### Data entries
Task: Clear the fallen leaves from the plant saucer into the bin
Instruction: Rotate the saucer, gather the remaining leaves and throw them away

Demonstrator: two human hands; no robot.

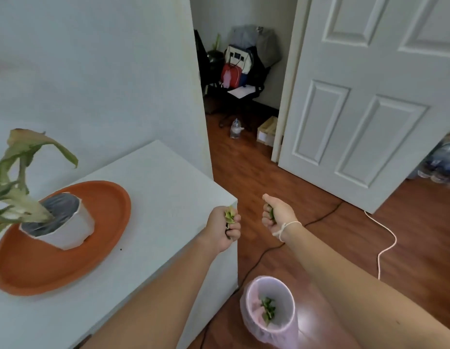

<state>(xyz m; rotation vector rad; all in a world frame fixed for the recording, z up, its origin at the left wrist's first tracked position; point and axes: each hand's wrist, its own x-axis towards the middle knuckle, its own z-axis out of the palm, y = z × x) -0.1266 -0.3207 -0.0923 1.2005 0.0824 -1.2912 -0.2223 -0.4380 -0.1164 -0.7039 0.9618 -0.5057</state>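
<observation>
An orange plant saucer (103,222) lies on the white cabinet at the left, bearing a white pot (75,230) with a drooping plant. My left hand (222,230) is closed on yellow-green leaves (229,214) above the cabinet's right corner. My right hand (278,214) is a fist around green leaves over the wooden floor, a white band on its wrist. The white bin (286,321), lined with a pink bag, stands on the floor below both hands with green leaves (268,309) inside.
The white cabinet (168,197) stands against a white wall. A black cable (319,220) and a white cord (387,245) run over the wooden floor. A white door (370,109) stands open at the right; bags, a chair and a bottle fill the far room.
</observation>
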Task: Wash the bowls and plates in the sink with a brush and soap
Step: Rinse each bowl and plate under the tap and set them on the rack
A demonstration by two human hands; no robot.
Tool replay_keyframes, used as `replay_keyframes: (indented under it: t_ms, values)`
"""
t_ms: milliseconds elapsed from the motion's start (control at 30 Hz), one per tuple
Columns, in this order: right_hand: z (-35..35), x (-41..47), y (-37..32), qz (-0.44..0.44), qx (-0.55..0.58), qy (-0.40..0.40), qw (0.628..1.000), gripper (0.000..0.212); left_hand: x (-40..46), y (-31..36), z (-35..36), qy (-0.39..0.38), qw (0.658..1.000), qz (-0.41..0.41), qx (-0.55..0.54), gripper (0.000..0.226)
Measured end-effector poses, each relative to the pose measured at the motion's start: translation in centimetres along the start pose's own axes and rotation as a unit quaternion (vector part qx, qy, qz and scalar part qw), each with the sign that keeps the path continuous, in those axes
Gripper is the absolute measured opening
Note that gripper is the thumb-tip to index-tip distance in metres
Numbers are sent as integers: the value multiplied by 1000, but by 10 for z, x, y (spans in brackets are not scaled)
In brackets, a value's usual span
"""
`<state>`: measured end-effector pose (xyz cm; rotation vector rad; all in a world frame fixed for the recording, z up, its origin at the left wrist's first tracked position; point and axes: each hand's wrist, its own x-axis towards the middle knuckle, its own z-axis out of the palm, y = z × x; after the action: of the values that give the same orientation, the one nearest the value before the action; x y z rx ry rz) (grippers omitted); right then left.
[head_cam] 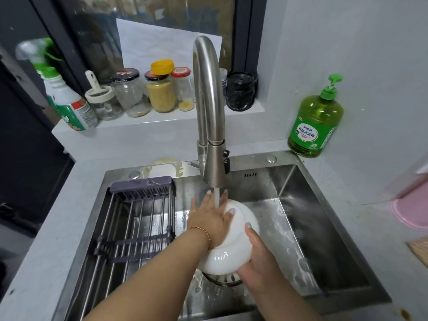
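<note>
Hands (pixel 212 218) rinse glossy round bowl (pixel 231 256).

Glass jars (pixel 148 93) lined the window ledge at twelve o'clock, a spray bottle (pixel 67 98) stood at ten, and a pink basin (pixel 411 210) sat at three.

Both forearms are bare, with no sleeves showing anywhere up to the near edge of the view. The left hand (pixel 212 220) has a thin red-and-orange cord bracelet (pixel 203 232) round the wrist — its only ornament. The right hand (pixel 259 260) is unadorned, and the nails on both hands look pale and glossy.
</note>
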<state>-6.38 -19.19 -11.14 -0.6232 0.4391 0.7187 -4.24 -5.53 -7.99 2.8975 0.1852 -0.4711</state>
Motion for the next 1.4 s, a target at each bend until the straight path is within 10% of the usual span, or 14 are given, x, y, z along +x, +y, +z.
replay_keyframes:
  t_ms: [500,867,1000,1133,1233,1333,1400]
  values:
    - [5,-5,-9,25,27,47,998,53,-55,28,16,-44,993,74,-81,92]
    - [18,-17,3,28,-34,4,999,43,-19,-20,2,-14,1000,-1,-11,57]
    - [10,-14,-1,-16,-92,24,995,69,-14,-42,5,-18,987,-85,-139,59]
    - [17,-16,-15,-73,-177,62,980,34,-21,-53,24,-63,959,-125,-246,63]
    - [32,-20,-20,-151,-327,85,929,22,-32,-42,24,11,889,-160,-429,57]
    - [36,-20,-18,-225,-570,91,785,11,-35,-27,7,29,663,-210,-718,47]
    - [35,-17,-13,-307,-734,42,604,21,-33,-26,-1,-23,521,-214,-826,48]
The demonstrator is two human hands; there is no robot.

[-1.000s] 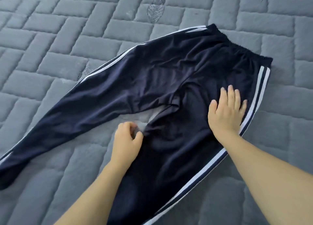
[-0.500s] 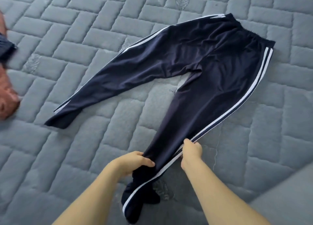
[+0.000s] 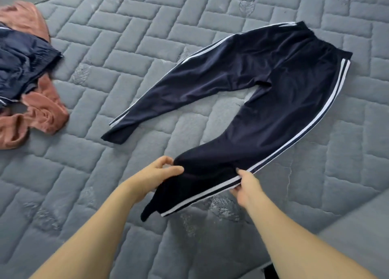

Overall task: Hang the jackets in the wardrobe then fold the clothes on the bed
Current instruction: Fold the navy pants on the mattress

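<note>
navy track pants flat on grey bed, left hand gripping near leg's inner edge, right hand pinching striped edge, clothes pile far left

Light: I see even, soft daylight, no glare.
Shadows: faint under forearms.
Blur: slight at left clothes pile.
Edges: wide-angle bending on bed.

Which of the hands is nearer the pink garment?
Left. The left hand grips the trouser leg on the side toward the pink garment; the right hand pinches the striped edge, farther away.
</note>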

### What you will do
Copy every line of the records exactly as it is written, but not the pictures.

### Answer space
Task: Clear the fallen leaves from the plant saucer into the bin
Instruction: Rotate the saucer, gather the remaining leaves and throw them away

Demonstrator: two human hands; no robot.


<state>(xyz m; rotation vector rad; all in a world frame fixed for the recording, z up, its origin at the left wrist's first tracked position; point and axes: each hand's wrist, its own x-axis towards the middle knuckle, its own z-axis out of the palm, y = z × x) -0.1266 -0.3207 -0.0923 1.2005 0.0824 -1.2912 -0.2223 -0.4380 -0.1164 -0.7039 0.9618 -0.5057</state>
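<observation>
An orange plant saucer (103,222) lies on the white cabinet at the left, bearing a white pot (75,230) with a drooping plant. My left hand (222,230) is closed on yellow-green leaves (229,214) above the cabinet's right corner. My right hand (278,214) is a fist around green leaves over the wooden floor, a white band on its wrist. The white bin (286,321), lined with a pink bag, stands on the floor below both hands with green leaves (268,309) inside.
The white cabinet (168,197) stands against a white wall. A black cable (319,220) and a white cord (387,245) run over the wooden floor. A white door (370,109) stands open at the right; bags, a chair and a bottle fill the far room.
</observation>
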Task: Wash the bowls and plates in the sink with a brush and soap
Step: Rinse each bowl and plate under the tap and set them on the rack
A demonstration by two human hands; no robot.
Tool replay_keyframes, used as `replay_keyframes: (indented under it: t_ms, values)`
"""
t_ms: milliseconds elapsed from the motion's start (control at 30 Hz), one per tuple
Columns, in this order: right_hand: z (-35..35), x (-41..47), y (-37..32), qz (-0.44..0.44), qx (-0.55..0.58), qy (-0.40..0.40), qw (0.628..1.000), gripper (0.000..0.212); left_hand: x (-40..46), y (-31..36), z (-35..36), qy (-0.39..0.38), qw (0.658..1.000), qz (-0.41..0.41), qx (-0.55..0.54), gripper (0.000..0.226)
Measured end-effector poses, each relative to the pose measured at the motion's start: translation in centimetres along the start pose's own axes and rotation as a unit quaternion (vector part qx, qy, qz and scalar part qw), each with the sign that keeps the path continuous, in those axes
Gripper is the absolute measured opening
Note that gripper is the thumb-tip to index-tip distance in metres
Numbers are sent as integers: the value multiplied by 1000, but by 10 for z, x, y (spans in brackets are not scaled)
In brackets, a value's usual span
"""
`<state>`: measured end-effector pose (xyz cm; rotation vector rad; all in a world frame fixed for the recording, z up, its origin at the left wrist's first tracked position; point and axes: each hand's wrist, its own x-axis towards the middle knuckle, its own z-axis out of the palm, y = z × x; after the action: of the values that give the same orientation, the one nearest the value before the action; x y z rx ry rz) (grippers omitted); right then left.
[head_cam] 
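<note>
Hands (pixel 212 218) rinse glossy round bowl (pixel 231 256).

Glass jars (pixel 148 93) lined the window ledge at twelve o'clock, a spray bottle (pixel 67 98) stood at ten, and a pink basin (pixel 411 210) sat at three.

Both forearms are bare, with no sleeves showing anywhere up to the near edge of the view. The left hand (pixel 212 220) has a thin red-and-orange cord bracelet (pixel 203 232) round the wrist — its only ornament. The right hand (pixel 259 260) is unadorned, and the nails on both hands look pale and glossy.
</note>
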<state>-6.38 -19.19 -11.14 -0.6232 0.4391 0.7187 -4.24 -5.53 -7.99 2.8975 0.1852 -0.4711</state>
Motion for the next 1.4 s, a target at each bend until the straight path is within 10% of the usual span, or 14 are given, x, y, z along +x, +y, +z.
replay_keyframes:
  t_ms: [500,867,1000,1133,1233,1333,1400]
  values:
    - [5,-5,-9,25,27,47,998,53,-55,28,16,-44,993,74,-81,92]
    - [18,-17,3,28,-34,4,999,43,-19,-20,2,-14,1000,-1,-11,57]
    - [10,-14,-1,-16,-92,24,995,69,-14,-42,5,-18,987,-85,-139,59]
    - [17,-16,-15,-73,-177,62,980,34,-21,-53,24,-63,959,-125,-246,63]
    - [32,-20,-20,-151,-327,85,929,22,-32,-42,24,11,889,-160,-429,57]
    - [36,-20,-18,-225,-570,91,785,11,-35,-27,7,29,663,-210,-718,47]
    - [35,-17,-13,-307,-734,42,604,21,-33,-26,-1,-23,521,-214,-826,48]
The demonstrator is two human hands; there is no robot.

[-1.000s] 
[-0.500s] 
[+0.000s] 

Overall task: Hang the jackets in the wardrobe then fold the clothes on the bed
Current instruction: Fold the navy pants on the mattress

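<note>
navy track pants flat on grey bed, left hand gripping near leg's inner edge, right hand pinching striped edge, clothes pile far left

Light: I see even, soft daylight, no glare.
Shadows: faint under forearms.
Blur: slight at left clothes pile.
Edges: wide-angle bending on bed.

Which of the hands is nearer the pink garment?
Left. The left hand grips the trouser leg on the side toward the pink garment; the right hand pinches the striped edge, farther away.
</note>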

The answer given above is complete.